◆ Task directions: In the lines below, look for "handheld". Copy each line where it appears.

Segment Start: Data block

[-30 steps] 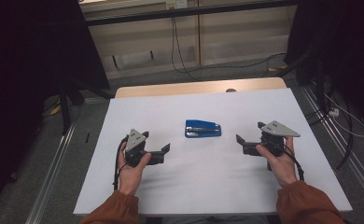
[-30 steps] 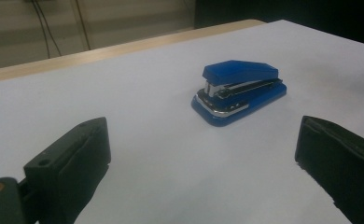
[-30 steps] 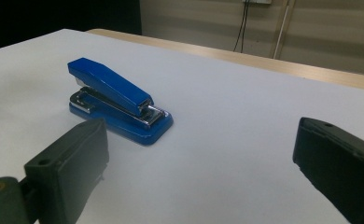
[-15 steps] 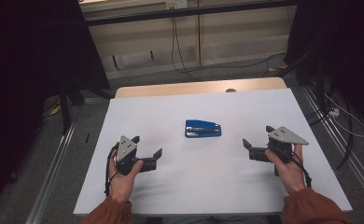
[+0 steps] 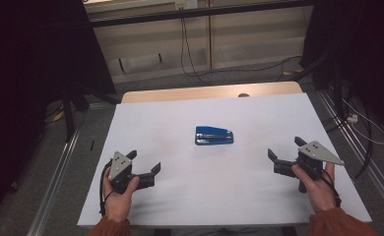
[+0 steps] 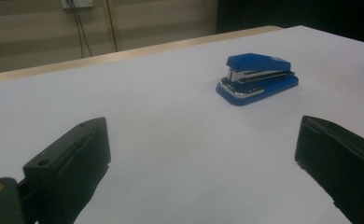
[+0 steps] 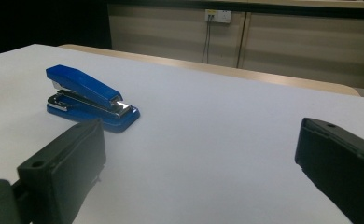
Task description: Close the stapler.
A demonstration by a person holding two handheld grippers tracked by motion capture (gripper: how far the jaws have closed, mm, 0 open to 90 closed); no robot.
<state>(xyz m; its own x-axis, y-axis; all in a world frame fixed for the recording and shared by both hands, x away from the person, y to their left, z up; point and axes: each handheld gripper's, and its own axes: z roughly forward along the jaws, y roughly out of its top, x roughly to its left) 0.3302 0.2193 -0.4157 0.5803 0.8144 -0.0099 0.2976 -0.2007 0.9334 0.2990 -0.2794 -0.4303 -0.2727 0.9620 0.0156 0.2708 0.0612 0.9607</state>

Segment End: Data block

◆ Written solution:
A demonstration by a person holding two handheld grippers tracked by motion capture (gripper: how far the jaws have closed, mm, 0 open to 90 closed); no robot.
<state>(xyz m; its own x-axis, y-axis; all in a world frame fixed for the recording and shared by both hands, x away from the person, y to their left, z up; point and axes: each handheld gripper's, and its own axes: z roughly forward along the jaws, y roughly out of its top, x roughly to its left) 0.3302 0.2193 -0.4157 0.5803 0.8144 -0.0099 0.2976 -0.2007 0.9334 0.2990 -0.2794 -0.4303 -0.2727 0.9620 0.0156 0.2708 0.0612 0.9607</state>

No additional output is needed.